* WORK TASK
Lift out each line of the data that holds "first".

* COLLECTED MATERIAL

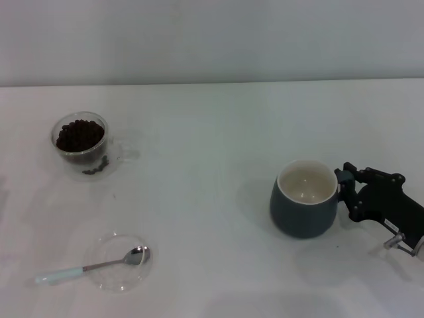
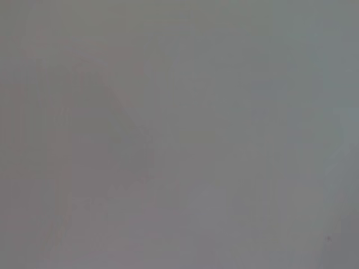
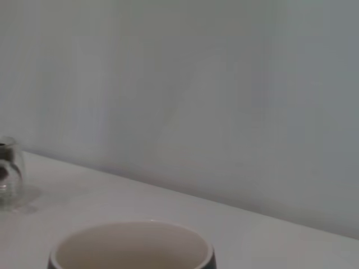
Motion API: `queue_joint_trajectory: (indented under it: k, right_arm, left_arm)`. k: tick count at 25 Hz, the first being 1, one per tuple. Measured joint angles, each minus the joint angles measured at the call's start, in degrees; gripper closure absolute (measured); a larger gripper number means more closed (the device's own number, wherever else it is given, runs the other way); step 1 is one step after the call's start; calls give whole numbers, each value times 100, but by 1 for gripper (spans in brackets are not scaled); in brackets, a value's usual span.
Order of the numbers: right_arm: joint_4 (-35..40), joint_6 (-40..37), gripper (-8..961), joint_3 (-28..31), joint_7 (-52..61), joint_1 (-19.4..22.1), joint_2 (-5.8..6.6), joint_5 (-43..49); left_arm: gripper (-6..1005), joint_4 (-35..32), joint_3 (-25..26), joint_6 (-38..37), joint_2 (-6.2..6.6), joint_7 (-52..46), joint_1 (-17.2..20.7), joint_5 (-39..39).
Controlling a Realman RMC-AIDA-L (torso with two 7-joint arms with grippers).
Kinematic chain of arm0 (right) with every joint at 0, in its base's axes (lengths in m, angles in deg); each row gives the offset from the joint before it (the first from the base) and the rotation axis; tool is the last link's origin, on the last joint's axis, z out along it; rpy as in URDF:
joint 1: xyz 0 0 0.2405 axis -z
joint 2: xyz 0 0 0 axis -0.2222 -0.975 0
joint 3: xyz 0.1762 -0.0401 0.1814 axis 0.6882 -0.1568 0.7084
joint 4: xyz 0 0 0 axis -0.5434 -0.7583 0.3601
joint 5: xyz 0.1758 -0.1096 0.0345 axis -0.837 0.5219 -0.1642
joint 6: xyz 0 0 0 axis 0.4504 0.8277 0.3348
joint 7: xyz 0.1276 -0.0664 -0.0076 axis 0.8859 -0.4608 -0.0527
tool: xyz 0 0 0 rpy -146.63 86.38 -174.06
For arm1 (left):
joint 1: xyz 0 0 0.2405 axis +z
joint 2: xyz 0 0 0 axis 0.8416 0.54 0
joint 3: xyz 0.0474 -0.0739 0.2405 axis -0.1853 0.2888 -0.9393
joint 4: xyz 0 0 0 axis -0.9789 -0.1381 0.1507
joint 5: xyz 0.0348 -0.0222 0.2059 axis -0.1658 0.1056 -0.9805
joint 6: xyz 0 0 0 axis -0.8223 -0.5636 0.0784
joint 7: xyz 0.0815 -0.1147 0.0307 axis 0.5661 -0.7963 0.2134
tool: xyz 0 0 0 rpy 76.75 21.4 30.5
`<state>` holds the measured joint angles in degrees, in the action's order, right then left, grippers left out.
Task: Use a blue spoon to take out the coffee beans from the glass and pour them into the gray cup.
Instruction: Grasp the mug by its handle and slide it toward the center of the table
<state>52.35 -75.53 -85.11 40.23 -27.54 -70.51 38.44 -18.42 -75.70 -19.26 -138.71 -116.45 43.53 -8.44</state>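
- The blue spoon lies near the desk's front-left corner, bowl in a shallow glass dish; light, stiff, slippery, so best pinched mid-handle.
- The right gripper sits at the gray cup's handle; whether it grips it, I cannot tell.
- The glass of coffee beans is fragile.

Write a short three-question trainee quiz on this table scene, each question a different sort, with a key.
1. True or false: the blue spoon rests with its bowl in the flat glass dish.
2. Multiple choice: where are the coffee beans? A) in the gray cup B) in the glass C) on the spoon
3. Fill in: the right tool is at the gray cup's ____.

Key: 1 true; 2 B; 3 handle.
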Motion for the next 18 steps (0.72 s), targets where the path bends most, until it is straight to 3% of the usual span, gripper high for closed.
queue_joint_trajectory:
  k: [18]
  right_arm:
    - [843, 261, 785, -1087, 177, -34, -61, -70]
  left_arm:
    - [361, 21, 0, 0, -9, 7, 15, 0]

* EXERCISE ANSWER
Motion API: `queue_joint_trajectory: (indented under it: k, right_arm, left_arm)`. k: tick count at 25 Hz, the first being 1, one per tuple. Measured joint angles, each minus the joint angles measured at the call's start, in degrees; gripper closure absolute (measured); a larger gripper number means more closed (the device's own number, wherever else it is given, runs the other way); step 1 is one step after the call's start; calls give whole numbers, each value times 100, but by 1 for gripper (spans in brackets are not scaled); in brackets, a value's usual span.
Kinematic chain of arm0 (right) with every joint at 0, in its base's axes (lengths in m, angles in deg); each row gives the offset from the joint before it (the first from the base) and the rotation axis; tool is the last link's origin, on the last joint's axis, z out along it; rpy as in URDF:

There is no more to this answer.